O julgamento no TSE aconteceu em meio a um recurso apresentado pela chapa do PSC, que contestava a decisão de cassação do TRE-MA. Com uma votação apertada de 4 a 3, a Corte Eleitoral decidiu manter os parlamentares em seus cargos, reconhecendo que não havia elementos suficientes para comprovar a fraude alegada.

O relator do processo, ministro André Mendonça, junto com os ministros Ricardo Villas Bôas Cueva e Nunes Marques, votaram pela manutenção da cassação.
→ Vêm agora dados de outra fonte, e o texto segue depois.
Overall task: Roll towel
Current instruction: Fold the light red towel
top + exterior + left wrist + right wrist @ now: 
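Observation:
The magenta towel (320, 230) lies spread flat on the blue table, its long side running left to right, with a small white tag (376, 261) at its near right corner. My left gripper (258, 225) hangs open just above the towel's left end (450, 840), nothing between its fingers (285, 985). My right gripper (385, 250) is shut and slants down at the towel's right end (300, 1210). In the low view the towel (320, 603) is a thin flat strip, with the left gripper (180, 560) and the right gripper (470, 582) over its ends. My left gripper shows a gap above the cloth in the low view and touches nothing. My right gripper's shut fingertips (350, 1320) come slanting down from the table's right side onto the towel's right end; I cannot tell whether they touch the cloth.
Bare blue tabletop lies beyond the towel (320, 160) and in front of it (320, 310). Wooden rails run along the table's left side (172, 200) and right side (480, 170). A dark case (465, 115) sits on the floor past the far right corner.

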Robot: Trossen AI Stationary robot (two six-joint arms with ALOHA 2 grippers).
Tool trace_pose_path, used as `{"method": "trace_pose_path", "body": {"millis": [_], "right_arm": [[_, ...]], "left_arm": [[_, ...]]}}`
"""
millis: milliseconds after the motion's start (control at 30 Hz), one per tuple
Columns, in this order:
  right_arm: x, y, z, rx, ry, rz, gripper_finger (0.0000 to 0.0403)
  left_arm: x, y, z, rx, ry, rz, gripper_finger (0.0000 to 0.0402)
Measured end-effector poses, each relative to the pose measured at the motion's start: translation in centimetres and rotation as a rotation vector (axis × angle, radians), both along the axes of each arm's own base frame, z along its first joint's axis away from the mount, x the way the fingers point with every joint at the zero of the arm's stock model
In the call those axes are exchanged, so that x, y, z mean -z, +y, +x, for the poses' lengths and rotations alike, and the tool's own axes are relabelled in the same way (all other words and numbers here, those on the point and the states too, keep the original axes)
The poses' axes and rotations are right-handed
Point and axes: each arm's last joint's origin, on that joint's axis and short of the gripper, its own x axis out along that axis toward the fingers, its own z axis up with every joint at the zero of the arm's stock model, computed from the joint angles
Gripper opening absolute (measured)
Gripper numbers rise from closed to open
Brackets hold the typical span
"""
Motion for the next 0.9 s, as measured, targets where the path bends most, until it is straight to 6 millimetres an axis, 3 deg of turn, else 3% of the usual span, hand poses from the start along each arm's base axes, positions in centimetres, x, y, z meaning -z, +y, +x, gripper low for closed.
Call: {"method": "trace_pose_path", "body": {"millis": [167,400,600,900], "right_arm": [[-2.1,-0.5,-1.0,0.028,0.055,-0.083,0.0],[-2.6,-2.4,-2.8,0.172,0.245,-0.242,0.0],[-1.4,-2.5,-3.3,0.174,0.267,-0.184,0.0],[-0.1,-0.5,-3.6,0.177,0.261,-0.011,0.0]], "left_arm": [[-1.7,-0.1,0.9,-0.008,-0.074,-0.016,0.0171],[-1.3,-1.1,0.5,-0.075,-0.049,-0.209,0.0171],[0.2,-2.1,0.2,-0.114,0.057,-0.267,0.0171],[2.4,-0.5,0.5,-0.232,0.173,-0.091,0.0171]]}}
Por outro lado, os ministros Estela Aranha, Antônio Carlos Ferreira, Dias Toffoli e Floriano de Azevedo Marques divergiram e apoiaram a aceitação do recurso, formando a maioria que garantiu a continuidade dos mandatos de Braide e Wellington.

Entenda o caso

A questão teve início a partir de uma ação que indicava a utilização de candidatas laranja para cumprir a cota mínima de gênero exigida pela legislação eleitoral. Em 2024, o TRE-MA havia decidido, por 5 votos a 2, pela cassação da chapa do PSC, anulando os votos recebidos pelo partido nas eleições proporcionais e determinando a perda dos mandatos conquistados por Braide e Wellington.

Contudo, após análise dos recursos, o TSE decidiu reformar a decisão do TRE-MA, mantendo assim os mandatos dos deputados na Assembleia Legislativa do Maranhão.